> [Action item]
Using the data below, set down every line from the one containing "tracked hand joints" through the one containing "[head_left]", inclusive and unchanged. Pictures are to be skipped.

Start of Given information

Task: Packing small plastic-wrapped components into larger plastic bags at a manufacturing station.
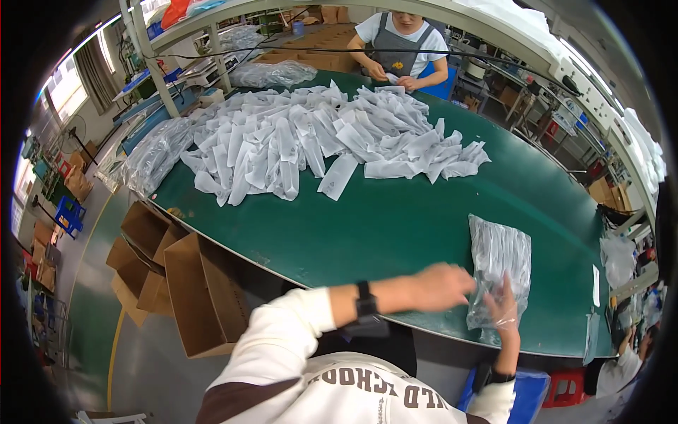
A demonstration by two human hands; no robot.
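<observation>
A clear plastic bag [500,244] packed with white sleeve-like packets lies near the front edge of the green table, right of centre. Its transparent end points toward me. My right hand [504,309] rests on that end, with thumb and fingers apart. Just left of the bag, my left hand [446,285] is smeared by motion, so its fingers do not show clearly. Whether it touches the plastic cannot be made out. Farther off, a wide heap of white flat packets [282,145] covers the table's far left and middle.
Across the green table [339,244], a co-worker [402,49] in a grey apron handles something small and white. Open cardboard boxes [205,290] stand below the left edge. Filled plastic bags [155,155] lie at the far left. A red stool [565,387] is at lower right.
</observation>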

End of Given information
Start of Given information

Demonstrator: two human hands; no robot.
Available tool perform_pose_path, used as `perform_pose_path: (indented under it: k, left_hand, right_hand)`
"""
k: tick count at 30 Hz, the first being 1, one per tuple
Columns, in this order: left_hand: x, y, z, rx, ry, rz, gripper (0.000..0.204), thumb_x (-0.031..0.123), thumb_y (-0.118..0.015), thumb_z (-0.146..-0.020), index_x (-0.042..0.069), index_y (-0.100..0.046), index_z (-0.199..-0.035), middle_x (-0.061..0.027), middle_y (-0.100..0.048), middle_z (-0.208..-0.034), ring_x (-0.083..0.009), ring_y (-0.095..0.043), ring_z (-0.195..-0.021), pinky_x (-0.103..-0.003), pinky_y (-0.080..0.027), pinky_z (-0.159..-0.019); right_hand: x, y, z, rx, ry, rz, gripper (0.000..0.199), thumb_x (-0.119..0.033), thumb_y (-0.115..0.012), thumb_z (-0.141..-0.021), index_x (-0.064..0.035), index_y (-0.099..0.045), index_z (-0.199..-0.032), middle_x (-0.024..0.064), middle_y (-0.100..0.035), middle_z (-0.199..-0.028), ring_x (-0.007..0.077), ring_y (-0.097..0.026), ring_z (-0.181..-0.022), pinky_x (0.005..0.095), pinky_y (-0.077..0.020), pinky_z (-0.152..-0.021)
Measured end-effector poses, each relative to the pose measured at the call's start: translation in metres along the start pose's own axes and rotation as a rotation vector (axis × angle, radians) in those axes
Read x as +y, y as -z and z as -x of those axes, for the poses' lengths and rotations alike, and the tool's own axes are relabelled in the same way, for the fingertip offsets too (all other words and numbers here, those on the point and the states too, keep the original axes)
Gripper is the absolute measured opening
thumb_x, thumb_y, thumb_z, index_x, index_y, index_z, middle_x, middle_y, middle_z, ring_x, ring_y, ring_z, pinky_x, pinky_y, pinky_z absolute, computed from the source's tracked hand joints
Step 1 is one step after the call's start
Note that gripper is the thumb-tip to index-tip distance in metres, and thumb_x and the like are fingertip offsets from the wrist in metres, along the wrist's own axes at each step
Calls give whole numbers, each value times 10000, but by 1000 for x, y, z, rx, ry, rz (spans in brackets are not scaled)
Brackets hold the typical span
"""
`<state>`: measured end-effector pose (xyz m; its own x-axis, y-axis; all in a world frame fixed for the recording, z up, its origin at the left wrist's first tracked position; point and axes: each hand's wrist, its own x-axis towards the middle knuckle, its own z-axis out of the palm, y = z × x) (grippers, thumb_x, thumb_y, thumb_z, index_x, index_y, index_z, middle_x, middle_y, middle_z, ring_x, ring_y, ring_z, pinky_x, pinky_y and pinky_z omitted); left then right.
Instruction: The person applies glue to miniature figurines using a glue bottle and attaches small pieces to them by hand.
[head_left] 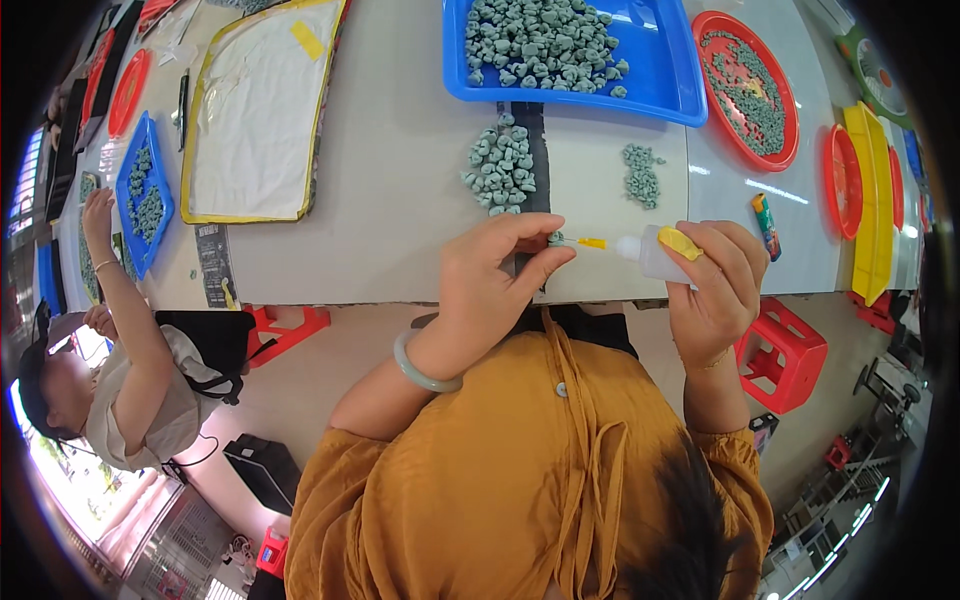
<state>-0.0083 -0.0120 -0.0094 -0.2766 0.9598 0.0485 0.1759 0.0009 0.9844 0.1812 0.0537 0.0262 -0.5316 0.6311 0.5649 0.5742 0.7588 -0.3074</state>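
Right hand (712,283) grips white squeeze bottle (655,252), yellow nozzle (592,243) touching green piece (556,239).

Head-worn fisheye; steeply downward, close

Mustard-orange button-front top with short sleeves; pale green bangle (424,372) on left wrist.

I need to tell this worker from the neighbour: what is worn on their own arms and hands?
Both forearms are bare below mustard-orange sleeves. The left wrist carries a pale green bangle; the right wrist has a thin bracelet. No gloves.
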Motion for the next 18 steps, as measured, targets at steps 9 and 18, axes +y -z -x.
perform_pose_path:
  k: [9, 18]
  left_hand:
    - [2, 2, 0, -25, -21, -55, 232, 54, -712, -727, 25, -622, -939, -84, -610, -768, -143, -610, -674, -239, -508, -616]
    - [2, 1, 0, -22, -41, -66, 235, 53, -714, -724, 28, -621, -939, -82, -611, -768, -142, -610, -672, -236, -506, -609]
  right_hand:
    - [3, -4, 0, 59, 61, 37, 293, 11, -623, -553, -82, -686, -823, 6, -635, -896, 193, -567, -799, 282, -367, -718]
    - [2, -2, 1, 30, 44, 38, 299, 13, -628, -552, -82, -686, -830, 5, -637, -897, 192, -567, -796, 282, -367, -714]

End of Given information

> [Response area]
thumb_x, thumb_y, thumb_z, index_x, index_y, index_z, middle_x, middle_y, middle_z, ring_x, ring_y, ring_z, pinky_x, pinky_y, pinky_z absolute, computed from the source's tracked hand joints
Step 1 is one step after the call's start
Note that gripper is the thumb-tip to index-tip distance in metres, and thumb_x and the like are fingertip offsets from the wrist in metres, along the wrist's own axes at each step
Calls give whole numbers, each value times 10000, but by 1000 for x, y, z, rx, ry, rz (spans in brackets are not scaled)
Brackets hold the typical span
"""
`<state>`: measured end-effector pose (xyz m; its own x-axis, y-axis; all in a world frame fixed for the recording, z up, its origin at the left wrist's first tracked position; point and axes: each hand's wrist, its own x-axis towards the middle knuckle, its own z-axis out of the palm, y = z × x) (grippers, thumb_x, thumb_y, thumb_z, index_x, index_y, index_z, middle_x, middle_y, middle_z, ring_x, ring_y, ring_z, pinky_x, pinky_y and pinky_z omitted); left then right.
Instruction: The person applies glue to miniature figurines using a glue bottle and attaches small pieces to them by hand.
[head_left] 

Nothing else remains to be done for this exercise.